#### [Data shown]
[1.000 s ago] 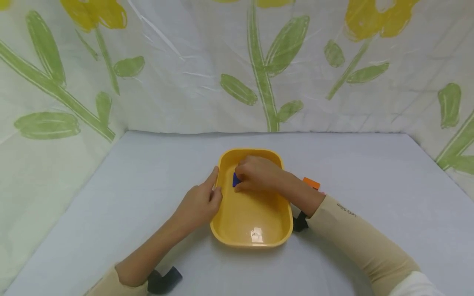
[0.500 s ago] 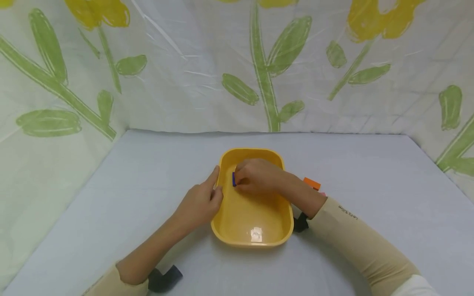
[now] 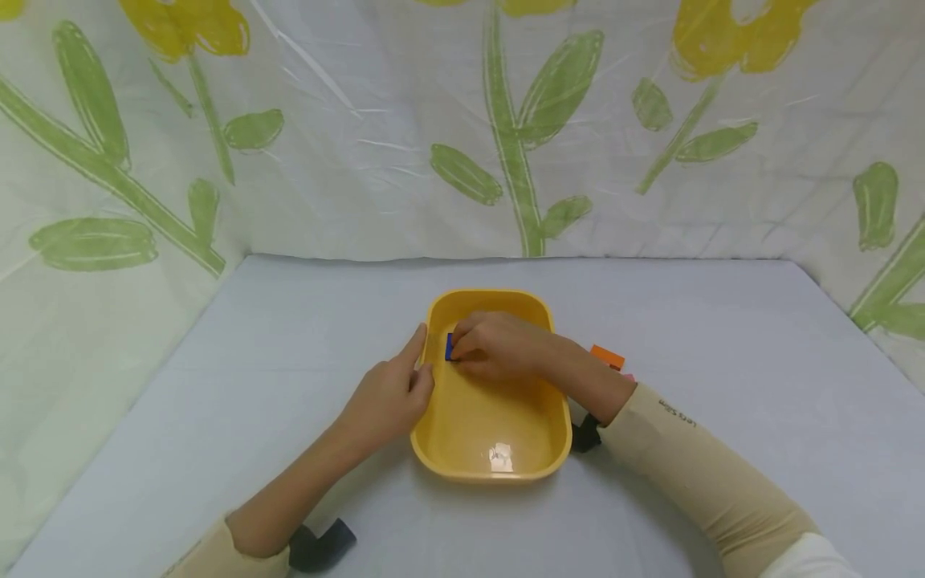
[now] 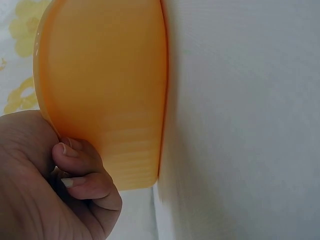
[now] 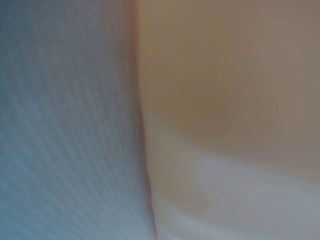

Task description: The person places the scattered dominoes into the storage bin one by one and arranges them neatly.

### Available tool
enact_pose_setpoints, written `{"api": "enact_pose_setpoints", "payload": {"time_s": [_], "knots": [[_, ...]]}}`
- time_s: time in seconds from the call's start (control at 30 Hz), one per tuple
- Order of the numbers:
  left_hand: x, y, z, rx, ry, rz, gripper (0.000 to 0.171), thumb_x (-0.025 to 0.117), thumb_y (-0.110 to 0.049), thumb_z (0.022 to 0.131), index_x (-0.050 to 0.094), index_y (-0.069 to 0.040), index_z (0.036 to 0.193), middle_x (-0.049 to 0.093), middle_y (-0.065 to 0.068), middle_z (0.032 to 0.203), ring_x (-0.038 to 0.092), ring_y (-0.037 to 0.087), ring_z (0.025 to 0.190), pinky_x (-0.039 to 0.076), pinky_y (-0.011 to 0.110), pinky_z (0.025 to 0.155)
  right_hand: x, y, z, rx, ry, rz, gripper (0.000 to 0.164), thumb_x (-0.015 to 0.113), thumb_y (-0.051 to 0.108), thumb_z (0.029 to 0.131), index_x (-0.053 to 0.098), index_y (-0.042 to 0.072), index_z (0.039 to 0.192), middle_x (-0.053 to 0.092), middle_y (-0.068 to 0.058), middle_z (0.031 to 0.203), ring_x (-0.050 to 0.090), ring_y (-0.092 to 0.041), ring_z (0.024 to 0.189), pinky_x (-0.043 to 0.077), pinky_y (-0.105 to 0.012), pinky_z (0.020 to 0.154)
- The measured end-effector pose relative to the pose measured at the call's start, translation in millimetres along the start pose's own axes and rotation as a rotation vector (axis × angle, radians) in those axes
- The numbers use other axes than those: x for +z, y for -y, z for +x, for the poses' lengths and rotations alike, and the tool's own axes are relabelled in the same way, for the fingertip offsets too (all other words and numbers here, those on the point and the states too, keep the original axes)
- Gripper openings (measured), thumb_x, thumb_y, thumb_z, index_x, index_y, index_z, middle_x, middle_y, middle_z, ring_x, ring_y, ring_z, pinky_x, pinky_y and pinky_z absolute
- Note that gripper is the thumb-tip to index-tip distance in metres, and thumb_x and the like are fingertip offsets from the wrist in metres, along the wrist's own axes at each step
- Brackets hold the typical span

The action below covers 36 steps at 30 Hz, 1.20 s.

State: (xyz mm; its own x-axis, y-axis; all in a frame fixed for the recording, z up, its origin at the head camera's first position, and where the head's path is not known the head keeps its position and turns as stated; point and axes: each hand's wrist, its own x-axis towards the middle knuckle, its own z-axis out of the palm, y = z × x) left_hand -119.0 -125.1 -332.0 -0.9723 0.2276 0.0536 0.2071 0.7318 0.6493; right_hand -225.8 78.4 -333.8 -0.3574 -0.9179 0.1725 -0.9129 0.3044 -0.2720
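A deep yellow plastic tub (image 3: 491, 433) with rounded corners stands on the table in the head view. At its left side, my left hand (image 3: 390, 393) grips the rim, the index finger lying along the edge. The left wrist view has the curled fingers of the left hand (image 4: 82, 175) against the outer wall of the tub (image 4: 110, 75). Inside the tub, near its left wall, my right hand (image 3: 499, 345) pinches a small blue block (image 3: 449, 347). The fingers cover most of that block. In the right wrist view, only a blurred close surface shows.
Just right of the tub lies an orange block (image 3: 607, 357), partly behind the right forearm, with a bit of pink beside it. Dark wrist camera mounts sit under both forearms. A white sheet (image 3: 361, 201) painted with flowers closes off the table's back.
My right hand has turned the blue block and shifted it slightly left, towards the tub's left wall. The left hand has kept its place on the rim.
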Motion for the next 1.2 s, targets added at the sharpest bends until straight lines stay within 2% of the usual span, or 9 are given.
{"api": "enact_pose_setpoints", "payload": {"time_s": [0.27, 0.53, 0.67, 0.8, 0.9, 1.03, 1.2], "knots": [[-0.5, 0.3, -0.2, 0.008, -0.006, -0.001, 0.062, 0.047, -0.017, 0.101, 0.027, -0.002, 0.158, 0.038, -0.005, 0.052, 0.033, 0.009, 0.042, 0.032, 0.025, 0.043, 0.2, -1.1, -0.5, -0.04, -0.015, -0.007, 0.016, 0.072, 0.01, 0.091, 0.079, 0.006, 0.105, 0.069, -0.005, 0.109, 0.061, -0.018, 0.105, 0.048, -0.028, 0.094], [-0.4, 2.0, 1.4, 0.01, -0.016, -0.008, 0.062, 0.048, -0.016, 0.1, 0.028, -0.002, 0.157, 0.038, -0.005, 0.052, 0.035, 0.009, 0.043, 0.034, 0.025, 0.043, -3.0, -0.6, -1.1, 0.006, -0.061, 0.036, 0.019, 0.07, 0.015, 0.094, 0.076, 0.005, 0.109, 0.068, -0.006, 0.115, 0.06, -0.02, 0.111, 0.045, -0.03, 0.099], [0.1, 2.6, 1.6, 0.008, -0.013, -0.016, 0.062, 0.048, -0.016, 0.1, 0.028, -0.002, 0.157, 0.038, -0.005, 0.052, 0.034, 0.009, 0.042, 0.033, 0.025, 0.043, -5.6, -1.1, -2.7, -0.003, -0.107, 0.042, 0.017, 0.069, 0.015, 0.095, 0.076, 0.004, 0.106, 0.069, -0.008, 0.116, 0.061, -0.021, 0.113, 0.045, -0.031, 0.1], [0.1, 1.8, 1.5, 0.019, -0.014, -0.009, 0.062, 0.048, -0.015, 0.1, 0.029, -0.001, 0.157, 0.037, -0.006, 0.051, 0.033, 0.008, 0.042, 0.033, 0.024, 0.043, -10.2, 0.6, -8.4, -0.006, -0.116, 0.074, 0.018, 0.07, 0.016, 0.095, 0.076, 0.004, 0.106, 0.07, -0.008, 0.115, 0.062, -0.021, 0.112, 0.046, -0.031, 0.099], [0.1, 0.4, 1.1, 0.007, -0.013, -0.001, 0.062, 0.048, -0.015, 0.099, 0.029, -0.002, 0.157, 0.038, -0.005, 0.052, 0.035, 0.009, 0.043, 0.034, 0.025, 0.044, -16.2, 3.8, -18.2, 0.012, -0.103, 0.104, 0.019, 0.071, 0.018, 0.094, 0.076, 0.005, 0.107, 0.071, -0.005, 0.114, 0.063, -0.02, 0.111, 0.047, -0.032, 0.099], [0.3, -1.2, 0.6, -0.028, -0.005, -0.003, 0.063, 0.049, -0.016, 0.099, 0.028, -0.005, 0.158, 0.04, -0.003, 0.052, 0.038, 0.011, 0.044, 0.036, 0.025, 0.045, -27.9, 10.2, -41.2, 0.067, -0.094, 0.127, 0.023, 0.072, 0.023, 0.094, 0.076, 0.008, 0.11, 0.07, 0.001, 0.114, 0.063, -0.017, 0.111, 0.048, -0.034, 0.098], [0.1, -1.6, 1.0, -0.029, 0.002, -0.012, 0.064, 0.048, -0.016, 0.1, 0.026, -0.005, 0.158, 0.041, -0.003, 0.052, 0.038, 0.012, 0.044, 0.036, 0.025, 0.045, -58.0, 17.0, -74.2, 0.128, -0.118, 0.14, 0.019, 0.075, 0.019, 0.092, 0.076, 0.012, 0.109, 0.071, 0.005, 0.11, 0.065, -0.016, 0.102, 0.053, -0.034, 0.09]]}}
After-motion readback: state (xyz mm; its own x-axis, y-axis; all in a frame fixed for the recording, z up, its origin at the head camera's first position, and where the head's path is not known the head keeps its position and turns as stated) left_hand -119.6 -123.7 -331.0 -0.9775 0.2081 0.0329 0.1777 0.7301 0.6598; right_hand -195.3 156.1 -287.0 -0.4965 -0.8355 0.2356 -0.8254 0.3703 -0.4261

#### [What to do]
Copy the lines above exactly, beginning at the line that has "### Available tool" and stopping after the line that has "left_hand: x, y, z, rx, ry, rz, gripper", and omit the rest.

#### [Solution for this problem]
### Available tool
enact_pose_setpoints, written `{"api": "enact_pose_setpoints", "payload": {"time_s": [_], "knots": [[_, ...]]}}`
- time_s: time in seconds from the call's start (control at 30 Hz), one per tuple
- Order of the numbers:
  left_hand: x, y, z, rx, ry, rz, gripper (0.000 to 0.171), thumb_x (-0.025 to 0.117), thumb_y (-0.110 to 0.049), thumb_z (0.022 to 0.131), index_x (-0.050 to 0.094), index_y (-0.069 to 0.040), index_z (0.036 to 0.193), middle_x (-0.049 to 0.093), middle_y (-0.065 to 0.068), middle_z (0.032 to 0.203), ring_x (-0.038 to 0.092), ring_y (-0.037 to 0.087), ring_z (0.025 to 0.190), pinky_x (-0.039 to 0.076), pinky_y (-0.011 to 0.110), pinky_z (0.025 to 0.155)

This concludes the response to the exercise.